Создавалось настроение нервозное, подозрительное и тоскливое. Людьми овладевала лень, работать не хотелось, привычный ежедневный труд как бы терял смысл.
— Живем где-то за всеми пределами! — ворчал Кулугуров, расхаживая по базару с толстой палкой в руках.
— Что же начальство наше?
— Н-да, сокрылось чего-го…
— Думает!
— Это — пора!
В глазах деловых людей их маленькие дела с каждым часом вырастали во что-то огромное, затенявшее всю жизнь, и вот этому — смыслу жизни — откуда-то грозила непонятная и явная опасность.
Прошел слух, что исправник вызывал трактирщиков и предупредил их, что, может быть, придется закрыть трактиры.
— Еще чего выдумают! — сердито закричал старый бондарь. — На улице, что ли, торчать нам?
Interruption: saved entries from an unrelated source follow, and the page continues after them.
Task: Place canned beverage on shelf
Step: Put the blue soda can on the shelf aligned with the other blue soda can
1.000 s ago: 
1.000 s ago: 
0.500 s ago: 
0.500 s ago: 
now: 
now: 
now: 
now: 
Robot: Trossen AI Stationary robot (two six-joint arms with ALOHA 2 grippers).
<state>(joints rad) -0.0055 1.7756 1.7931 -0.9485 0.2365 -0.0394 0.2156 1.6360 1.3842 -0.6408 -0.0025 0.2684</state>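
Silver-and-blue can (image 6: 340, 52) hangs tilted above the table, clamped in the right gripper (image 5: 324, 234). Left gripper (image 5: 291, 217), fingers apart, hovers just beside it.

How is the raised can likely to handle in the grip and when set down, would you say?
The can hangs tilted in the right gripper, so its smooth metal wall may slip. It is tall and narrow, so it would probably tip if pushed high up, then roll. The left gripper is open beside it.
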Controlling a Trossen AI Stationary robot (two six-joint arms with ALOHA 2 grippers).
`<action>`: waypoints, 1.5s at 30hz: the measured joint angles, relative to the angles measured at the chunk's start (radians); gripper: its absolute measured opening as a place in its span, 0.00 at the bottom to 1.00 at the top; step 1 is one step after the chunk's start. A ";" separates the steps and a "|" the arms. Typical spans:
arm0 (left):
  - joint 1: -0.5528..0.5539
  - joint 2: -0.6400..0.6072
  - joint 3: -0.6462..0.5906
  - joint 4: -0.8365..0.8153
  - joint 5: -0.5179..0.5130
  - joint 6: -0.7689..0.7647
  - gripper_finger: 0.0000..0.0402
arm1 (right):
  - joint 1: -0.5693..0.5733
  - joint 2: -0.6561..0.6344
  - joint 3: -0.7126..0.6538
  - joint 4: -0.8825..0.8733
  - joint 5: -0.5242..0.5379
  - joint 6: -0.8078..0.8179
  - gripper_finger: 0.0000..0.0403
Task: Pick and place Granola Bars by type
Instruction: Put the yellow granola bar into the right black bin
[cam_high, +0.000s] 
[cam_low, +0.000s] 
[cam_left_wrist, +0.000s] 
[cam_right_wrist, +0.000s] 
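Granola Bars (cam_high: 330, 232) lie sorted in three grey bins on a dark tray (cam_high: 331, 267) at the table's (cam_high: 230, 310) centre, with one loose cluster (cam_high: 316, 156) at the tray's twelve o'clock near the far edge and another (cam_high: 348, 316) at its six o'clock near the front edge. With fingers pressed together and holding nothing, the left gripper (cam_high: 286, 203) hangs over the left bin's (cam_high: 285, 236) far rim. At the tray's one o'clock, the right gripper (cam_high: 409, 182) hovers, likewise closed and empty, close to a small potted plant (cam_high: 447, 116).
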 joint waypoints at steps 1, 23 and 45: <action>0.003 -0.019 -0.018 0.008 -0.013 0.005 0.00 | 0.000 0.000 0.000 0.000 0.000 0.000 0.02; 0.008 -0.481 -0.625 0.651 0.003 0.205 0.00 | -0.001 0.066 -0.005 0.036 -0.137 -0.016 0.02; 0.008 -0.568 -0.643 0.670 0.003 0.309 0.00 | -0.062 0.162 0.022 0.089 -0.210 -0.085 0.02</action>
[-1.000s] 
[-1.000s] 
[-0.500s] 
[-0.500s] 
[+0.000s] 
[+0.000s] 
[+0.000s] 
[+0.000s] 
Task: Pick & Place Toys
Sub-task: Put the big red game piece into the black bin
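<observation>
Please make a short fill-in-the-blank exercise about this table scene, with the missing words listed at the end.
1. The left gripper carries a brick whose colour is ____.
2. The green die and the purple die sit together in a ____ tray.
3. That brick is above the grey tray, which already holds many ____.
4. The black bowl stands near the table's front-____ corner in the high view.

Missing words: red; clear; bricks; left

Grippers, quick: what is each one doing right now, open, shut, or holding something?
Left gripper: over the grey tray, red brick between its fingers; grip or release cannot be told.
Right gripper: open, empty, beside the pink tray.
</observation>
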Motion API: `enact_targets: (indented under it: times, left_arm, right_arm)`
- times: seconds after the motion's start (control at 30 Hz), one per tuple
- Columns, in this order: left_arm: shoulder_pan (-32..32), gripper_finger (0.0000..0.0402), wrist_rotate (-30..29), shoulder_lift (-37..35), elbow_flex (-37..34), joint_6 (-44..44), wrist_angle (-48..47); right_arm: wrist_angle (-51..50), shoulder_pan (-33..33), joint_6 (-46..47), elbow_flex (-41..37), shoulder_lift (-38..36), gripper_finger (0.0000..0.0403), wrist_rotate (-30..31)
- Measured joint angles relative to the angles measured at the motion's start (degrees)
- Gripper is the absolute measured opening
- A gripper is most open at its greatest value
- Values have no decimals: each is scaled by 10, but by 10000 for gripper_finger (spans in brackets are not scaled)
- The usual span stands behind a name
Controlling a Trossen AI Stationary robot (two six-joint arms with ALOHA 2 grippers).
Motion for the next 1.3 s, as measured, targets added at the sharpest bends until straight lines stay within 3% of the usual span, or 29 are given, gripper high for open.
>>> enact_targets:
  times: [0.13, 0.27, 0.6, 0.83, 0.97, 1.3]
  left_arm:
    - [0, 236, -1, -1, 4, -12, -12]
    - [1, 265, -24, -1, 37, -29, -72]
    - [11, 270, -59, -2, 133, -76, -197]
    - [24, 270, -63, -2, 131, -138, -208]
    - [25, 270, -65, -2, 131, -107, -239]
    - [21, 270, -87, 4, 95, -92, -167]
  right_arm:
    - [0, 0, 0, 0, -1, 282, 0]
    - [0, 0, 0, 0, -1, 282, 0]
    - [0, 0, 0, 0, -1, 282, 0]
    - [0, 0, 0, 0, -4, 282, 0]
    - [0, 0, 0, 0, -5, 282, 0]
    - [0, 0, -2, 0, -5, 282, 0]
Не лето, чай!
— Дома сиди! — предложили ему.
— Разве в эдакое смутное время можно по домам расползаться? Надобно сообща жить, грудой!
И, сердясь все более, он кричал, широко разевая большой рот и тряся седой бородой:
— Нате-ка! Кто-то где-то там распорядился, и — ни слуха ни духа ниоткуда! Вроде как мы теперь сполна отданы в плен начальству — делай с нами что хочешь, и пожаловаться некуда! Нет, эти штуки надо разобрать!
Речи его еще более раздували тревогу окуровцев.
Ходил по улицам Тиунов и, помахивая палочкой, ко всему прислушивался, нацеливаясь темным оком то в одно, то в другое лицо, рассматривая всех, точно цыган лошадей на конской ярмарке.